Viva Zapata! (1952, Elia Kazan)
Biopic of the Mexican revolutionary — written by John Steinbeck and with the usual blunt-force didacticism thereby implied — has some strong visual moments and vivid use of locations but is done in completely by Marlon Brando’s ridiculous lead performance, pitched identically to those in his more famous collaborations with Kazan. The politics here are sound enough — they sure beat those of On the Waterfront — but dramatically it’s pretty flabby. Downright crazy now to imagine Hollywood bankrolling such a strongly socialist-leading film; too bad it’s not a better one.

The Toll of the Sea (1922, Chester M. Franklin) [hr]
The first color Hollywood feature looks a bit better than most early two-strip productions, perhaps because this semi-adaptation of M. Butterfly is designed to feel like a painterly dreamscape, something it achieves with almost accidental completeness thanks to its necessary reliance on natural lighting.

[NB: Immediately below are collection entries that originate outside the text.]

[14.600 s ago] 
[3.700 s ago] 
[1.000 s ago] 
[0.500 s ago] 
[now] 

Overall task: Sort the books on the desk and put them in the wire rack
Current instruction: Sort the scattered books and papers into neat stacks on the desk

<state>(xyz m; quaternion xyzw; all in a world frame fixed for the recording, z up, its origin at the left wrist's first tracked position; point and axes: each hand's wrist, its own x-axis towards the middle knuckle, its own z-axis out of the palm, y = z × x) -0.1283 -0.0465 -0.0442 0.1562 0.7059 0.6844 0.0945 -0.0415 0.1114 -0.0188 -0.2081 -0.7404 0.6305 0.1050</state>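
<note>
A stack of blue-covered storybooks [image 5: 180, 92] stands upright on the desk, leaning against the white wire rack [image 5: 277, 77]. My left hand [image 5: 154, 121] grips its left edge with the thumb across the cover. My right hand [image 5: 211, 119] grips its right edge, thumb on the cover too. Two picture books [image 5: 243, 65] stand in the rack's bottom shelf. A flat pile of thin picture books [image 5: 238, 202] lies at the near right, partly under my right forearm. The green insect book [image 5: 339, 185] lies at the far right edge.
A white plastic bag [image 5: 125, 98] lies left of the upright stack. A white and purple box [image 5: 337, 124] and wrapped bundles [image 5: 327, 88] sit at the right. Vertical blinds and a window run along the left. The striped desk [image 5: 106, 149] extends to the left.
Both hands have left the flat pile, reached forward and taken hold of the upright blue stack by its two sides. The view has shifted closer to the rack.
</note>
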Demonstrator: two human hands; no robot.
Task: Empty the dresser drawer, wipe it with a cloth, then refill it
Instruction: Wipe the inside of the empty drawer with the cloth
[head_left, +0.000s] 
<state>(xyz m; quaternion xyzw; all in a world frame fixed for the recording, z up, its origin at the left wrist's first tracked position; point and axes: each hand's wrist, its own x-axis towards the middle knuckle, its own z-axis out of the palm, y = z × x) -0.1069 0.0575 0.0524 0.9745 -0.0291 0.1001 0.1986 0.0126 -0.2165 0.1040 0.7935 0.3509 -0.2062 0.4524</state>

Wrapping up in a surprisingly elegant 54 minutes, it also has an admirably uncluttered spareness in its storytelling, though it also can inflict some eye-rolling at its dated dramatic sensibility. The performances are a combination of well-timed nonverbal beats and overwrought melodrama, the finale achingly beautiful.

The Barefoot Contessa (1954, Joseph L. Mankiewicz) [hr]
In some ways Mankiewicz’s gorgeously photographed (by Jack Cardiff), cynical story of a Hollywood life derailed — that of the stunning Maria Vargas, played by a rattling Ava Gardner — is a retread of All About Eve with its dim view of showbiz and the romance within it intact, but it takes a much darker, sadder turn and stands up as one of the more soulful examples of the seen-it-all satirical studio pictures of this period. It’s fascinating to watch Humphrey Bogart take on the low-key role of a film director with a paternal instinct, demonstrating a range he seldom got to show off in his later years.

Lust for Life (1956, Vincente Minnelli) [r]
Kirk Douglas is subtler than you’d expect as Vincent Van Gogh in this superficial but engaging biopic, unexpectedly low-key for a Cinemascope MGM production. He communicates the pain of the role without underlining it excessively, though he’s upstaged a bit by James Donald, sensitive as his brother Theo. Miklós Rózsa’s beautiful score is his best work, and the montages of Van Gogh’s work set starkly against his music are, while uncinematic, likely the best part of the film.

The Wedding March (1928, Erich von Stroheim) [hr]
The brief stabbing pains of a love affair between a cash-poor prince and the daughter of a local innkeeper; there are moments of spirit and optimism but finally the encroaching demands of high society ruin the possibility of sincere connection. Von Stroheim’s fixations are the same as ever, but the grim ironies in this stunted romance betray an emotional anguish harder to spot in his more gleefully wild films. Fay Wray’s performance is one of the most believably emotional in American silent film.

Sayonara (1957, Joshua Logan)
Hokum romance based on a Michener novel about U.S. soldiers in Japan “fraternizing” with locals against the wishes of authorities is mostly remembered for Marlon Brando’s embarrassing southern accent in his role as a four-star general; the message is anti-bigotry insofar as such ideology benefits white men who want to make dutiful wives of their Japanese lovers. After 157 minutes, this often excruciatingly maudlin story completely fails to distinguish itself; Red Buttons’ stunt casting works well enough but Brando chews the screen and spits it out with his tiresome showboating.

The Westerner (1940, William Wyler) [r]
Lightly comic western lets you bask in great characterizations by Gary Cooper and Walter Brennan (brilliantly funny as a very inaccurate Judge Roy Bean) as well as stunning Gregg Toland cinematography. The story is painfully silly bordering on nonsensical, the romance hackneyed, but everything involving Brennan’s celebrity obsession, his uneasy and complicated friendship and rivalry with Cooper, and the closing shootout in an empty theater is full of wit and energy, and lots of fun to watch. The great Wyler shows off how he can conquer even the most threadbare script.